= National Telecommuting Institute =

U.S. non-proft organization

NTI, Inc. is an American nonprofit organization that seeks to promote teleworking as a means of providing accessible employment opportunities to the disabled community. The organization is based in Boston.

The primary roles NTI fills include Call Centers, Sales, Customer Service, Tier I and Tier II Help Desk roles. NTI supplies call center technology in addition to personnel.

==History==
NTI was established on June 23, 1995, by three founders: Dr. Paul Corcoran, Chairman of the Rehabilitation Department at the Tufts New England Medical Center; Dr. Mark Schlesinger, Chairman of the Health Economics Department at Yale; and Dr. M.J. Willard, a Behavioral Psychologist with 15 years of experience assisting individuals with severe physical disabilities in their home environment.

Following the inception of NTI, the non-profit expanded into three divisions: NTI@Home, LandAjob, and The Staffing Connection.

The Medical Transcription (MT) division was disbanded at the end of 2014.

==Funding==
NTI receives its primary funding from participating state vocational rehabilitation agencies, competitive grant programs, charitable donations, and the Social Security Administration's Ticket to Work program as a participating Employment Network. Organizations and programs that have generously provided grants and donations to NTI include The AT&T Foundation, the Charles Stewart Mott Foundation, The Fidelity Foundation, the Robert Wood Johnson Foundation, the U.S. Department of Education: RSA Project With Industries, and the U.S. Department of Labor: Office of Disability Employment Policy.

==Employment Fields==
Initially, the fields such as indexing, medical billing, transcription, proofreading, and appointment reminder services were amenable to telecommuting. However, over the past 14 years most of these positions have faded away due to the evolution of cloud based services and technology. Now, the greatest opportunity to employ individuals with disabilities in at home positions exists within the fields of Customer Service, Sales, and Technology Services; such as Tier I and Tier II support.

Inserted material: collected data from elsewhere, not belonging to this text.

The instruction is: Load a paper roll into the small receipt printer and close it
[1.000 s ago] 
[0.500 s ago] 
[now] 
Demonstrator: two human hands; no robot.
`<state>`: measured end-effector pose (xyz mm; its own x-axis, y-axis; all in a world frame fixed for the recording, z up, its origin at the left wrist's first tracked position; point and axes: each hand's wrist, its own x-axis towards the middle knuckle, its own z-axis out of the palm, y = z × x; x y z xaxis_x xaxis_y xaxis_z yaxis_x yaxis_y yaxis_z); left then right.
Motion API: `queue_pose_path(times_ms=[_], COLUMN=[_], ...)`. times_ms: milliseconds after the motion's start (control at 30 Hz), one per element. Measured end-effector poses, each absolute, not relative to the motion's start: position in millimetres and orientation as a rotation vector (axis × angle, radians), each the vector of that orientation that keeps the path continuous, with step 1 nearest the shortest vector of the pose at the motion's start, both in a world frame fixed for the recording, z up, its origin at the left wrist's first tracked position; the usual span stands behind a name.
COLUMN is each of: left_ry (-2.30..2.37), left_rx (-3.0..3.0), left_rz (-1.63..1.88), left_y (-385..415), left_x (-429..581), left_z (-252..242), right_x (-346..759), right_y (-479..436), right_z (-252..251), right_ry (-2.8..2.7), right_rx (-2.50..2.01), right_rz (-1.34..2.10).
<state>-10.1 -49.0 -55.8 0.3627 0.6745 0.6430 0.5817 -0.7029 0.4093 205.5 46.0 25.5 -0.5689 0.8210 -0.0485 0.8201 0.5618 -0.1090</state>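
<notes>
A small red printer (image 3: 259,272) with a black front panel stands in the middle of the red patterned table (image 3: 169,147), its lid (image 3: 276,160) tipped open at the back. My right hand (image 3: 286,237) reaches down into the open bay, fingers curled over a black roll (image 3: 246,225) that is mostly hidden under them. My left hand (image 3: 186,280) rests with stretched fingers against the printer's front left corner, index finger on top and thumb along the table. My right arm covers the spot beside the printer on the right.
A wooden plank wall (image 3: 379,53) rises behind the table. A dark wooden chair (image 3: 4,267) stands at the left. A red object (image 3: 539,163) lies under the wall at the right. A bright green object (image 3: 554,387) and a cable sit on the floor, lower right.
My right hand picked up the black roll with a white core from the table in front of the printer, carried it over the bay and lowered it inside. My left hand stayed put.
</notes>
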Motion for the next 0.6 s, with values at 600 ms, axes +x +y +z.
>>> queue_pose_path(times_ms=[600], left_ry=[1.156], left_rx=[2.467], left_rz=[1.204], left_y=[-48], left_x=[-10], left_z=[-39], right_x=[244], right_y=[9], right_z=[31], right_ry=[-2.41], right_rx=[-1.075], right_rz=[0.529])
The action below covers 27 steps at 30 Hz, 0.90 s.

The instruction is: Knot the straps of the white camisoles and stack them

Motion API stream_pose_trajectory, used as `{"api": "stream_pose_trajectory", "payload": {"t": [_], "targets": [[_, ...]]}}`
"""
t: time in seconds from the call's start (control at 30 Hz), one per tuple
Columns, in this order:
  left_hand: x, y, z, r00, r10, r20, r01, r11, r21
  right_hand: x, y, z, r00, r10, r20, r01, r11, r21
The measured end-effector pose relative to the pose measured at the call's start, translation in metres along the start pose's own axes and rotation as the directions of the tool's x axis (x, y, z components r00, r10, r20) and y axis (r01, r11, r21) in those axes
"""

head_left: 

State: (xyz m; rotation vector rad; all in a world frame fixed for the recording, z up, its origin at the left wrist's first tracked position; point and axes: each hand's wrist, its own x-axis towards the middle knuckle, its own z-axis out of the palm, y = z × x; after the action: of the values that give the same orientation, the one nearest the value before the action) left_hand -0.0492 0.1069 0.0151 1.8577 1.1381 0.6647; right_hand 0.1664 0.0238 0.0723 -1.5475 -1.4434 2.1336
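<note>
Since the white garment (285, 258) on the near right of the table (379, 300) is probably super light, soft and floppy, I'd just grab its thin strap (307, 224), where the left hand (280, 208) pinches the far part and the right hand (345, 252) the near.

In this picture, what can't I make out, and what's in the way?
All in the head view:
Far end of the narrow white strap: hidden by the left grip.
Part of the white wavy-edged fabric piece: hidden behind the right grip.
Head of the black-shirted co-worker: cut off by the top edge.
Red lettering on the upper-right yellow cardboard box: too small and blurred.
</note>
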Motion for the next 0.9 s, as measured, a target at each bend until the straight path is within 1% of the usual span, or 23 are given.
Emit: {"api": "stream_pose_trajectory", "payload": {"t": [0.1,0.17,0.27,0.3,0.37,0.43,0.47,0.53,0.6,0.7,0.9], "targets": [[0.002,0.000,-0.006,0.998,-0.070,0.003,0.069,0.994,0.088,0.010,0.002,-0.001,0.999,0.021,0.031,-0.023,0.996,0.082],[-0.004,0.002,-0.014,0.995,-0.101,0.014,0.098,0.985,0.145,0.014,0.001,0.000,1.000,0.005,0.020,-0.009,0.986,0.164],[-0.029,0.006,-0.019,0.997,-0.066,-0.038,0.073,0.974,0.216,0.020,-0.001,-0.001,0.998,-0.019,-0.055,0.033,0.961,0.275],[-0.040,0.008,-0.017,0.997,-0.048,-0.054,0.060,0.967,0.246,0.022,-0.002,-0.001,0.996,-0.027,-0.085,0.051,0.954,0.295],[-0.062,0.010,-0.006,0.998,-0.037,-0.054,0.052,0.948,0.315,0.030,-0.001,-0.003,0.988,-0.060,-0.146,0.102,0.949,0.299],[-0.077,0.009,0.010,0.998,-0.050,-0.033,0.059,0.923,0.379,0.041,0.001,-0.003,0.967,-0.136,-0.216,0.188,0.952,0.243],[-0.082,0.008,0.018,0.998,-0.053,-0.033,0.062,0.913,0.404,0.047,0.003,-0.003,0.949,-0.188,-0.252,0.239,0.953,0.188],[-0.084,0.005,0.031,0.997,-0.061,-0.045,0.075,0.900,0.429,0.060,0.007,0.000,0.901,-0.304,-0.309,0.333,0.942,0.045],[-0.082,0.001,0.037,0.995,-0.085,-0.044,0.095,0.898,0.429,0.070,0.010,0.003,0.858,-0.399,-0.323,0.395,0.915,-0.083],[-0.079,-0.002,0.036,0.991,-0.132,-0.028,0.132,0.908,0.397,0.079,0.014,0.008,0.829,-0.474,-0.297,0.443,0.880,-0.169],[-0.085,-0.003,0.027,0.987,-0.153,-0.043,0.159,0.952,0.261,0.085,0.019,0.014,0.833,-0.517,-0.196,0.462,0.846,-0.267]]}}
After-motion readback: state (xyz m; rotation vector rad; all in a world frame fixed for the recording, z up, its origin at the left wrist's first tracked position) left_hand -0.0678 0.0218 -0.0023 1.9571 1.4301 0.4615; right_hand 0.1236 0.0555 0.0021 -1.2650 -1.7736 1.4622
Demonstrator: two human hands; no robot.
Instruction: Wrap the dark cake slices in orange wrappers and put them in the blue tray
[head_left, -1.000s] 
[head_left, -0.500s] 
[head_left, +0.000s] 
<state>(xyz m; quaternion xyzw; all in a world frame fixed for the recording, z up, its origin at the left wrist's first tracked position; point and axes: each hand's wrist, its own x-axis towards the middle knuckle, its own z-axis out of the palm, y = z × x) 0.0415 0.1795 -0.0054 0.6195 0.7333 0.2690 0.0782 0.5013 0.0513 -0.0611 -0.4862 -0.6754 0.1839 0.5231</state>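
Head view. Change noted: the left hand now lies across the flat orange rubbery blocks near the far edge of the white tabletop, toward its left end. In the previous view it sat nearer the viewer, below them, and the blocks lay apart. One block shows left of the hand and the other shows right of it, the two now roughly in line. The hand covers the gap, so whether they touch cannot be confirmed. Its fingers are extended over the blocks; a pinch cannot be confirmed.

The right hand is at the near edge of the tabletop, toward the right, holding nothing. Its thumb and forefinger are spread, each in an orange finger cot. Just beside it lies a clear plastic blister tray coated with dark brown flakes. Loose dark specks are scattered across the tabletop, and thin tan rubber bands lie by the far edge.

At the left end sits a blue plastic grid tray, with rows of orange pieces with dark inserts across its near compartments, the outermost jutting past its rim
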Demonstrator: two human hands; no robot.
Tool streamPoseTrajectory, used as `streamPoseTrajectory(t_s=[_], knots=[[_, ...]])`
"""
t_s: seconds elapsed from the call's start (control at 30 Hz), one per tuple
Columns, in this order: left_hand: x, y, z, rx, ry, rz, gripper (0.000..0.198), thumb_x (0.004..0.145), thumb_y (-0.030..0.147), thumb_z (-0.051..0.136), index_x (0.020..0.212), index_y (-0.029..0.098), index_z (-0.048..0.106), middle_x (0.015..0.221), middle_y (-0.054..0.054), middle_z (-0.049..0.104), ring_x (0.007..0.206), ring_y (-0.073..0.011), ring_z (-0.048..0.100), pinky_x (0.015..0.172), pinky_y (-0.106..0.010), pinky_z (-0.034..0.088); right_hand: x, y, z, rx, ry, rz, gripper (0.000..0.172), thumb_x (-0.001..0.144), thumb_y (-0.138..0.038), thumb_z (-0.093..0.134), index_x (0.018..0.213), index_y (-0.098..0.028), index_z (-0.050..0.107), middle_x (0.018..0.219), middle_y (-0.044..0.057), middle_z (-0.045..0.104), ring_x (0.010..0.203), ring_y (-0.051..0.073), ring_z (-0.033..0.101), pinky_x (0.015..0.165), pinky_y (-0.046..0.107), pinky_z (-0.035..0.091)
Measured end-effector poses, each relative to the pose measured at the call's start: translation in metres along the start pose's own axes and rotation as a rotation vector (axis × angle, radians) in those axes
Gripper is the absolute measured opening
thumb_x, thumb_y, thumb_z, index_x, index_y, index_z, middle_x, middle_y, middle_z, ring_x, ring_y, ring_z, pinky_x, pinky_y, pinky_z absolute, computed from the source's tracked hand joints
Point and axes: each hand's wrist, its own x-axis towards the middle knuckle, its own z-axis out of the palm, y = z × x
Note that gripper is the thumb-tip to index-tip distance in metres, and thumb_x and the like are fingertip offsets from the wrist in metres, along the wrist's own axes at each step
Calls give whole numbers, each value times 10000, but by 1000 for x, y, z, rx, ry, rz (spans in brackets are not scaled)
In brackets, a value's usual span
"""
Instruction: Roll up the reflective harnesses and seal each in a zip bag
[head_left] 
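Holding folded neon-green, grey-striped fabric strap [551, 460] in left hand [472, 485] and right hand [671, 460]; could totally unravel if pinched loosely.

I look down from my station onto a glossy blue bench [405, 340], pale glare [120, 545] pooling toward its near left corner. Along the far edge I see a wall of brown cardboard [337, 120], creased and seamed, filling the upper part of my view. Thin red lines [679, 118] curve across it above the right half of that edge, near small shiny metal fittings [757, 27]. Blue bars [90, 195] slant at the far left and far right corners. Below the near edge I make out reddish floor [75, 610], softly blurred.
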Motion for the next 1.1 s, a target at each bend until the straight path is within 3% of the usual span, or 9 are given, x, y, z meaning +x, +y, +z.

Over 90% of NTI's work-at-home placements were within call centers and help desks. Previous NTI work-at-home agents with disabilities have been hired by employers including the IRS, Ticket Master, and AAA Roadside Assistance.

In 2004, NTI was awarded a JWOD contract with the Internal Revenue Service, placing hundreds of employees for tax forms assistance.

===Vocational Rehabilitation Systems===
The 70-year-old federal/state vocational rehabilitation (VR) system is the largest network providing help to the 1.2 million disabled Americans who request government assistance in finding work each year. Collectively, state VR agencies operate with a budget of $2.8 billion. The VR agencies have staff and a charter to develop home-based opportunities, but relatively few alternatives to offer their clients within their immediate communities.

State agencies often use some of their funds to purchase services from non-profit organizations such as NTI when their clients in the disability community require specialized assistance. NTI works through VR agencies in approaching low-income members of the disability community who can become home-based teleworkers to meet the growing demand from companies needing CSRs. As of 2009, NTI has standing agreements with 47 state VR agencies.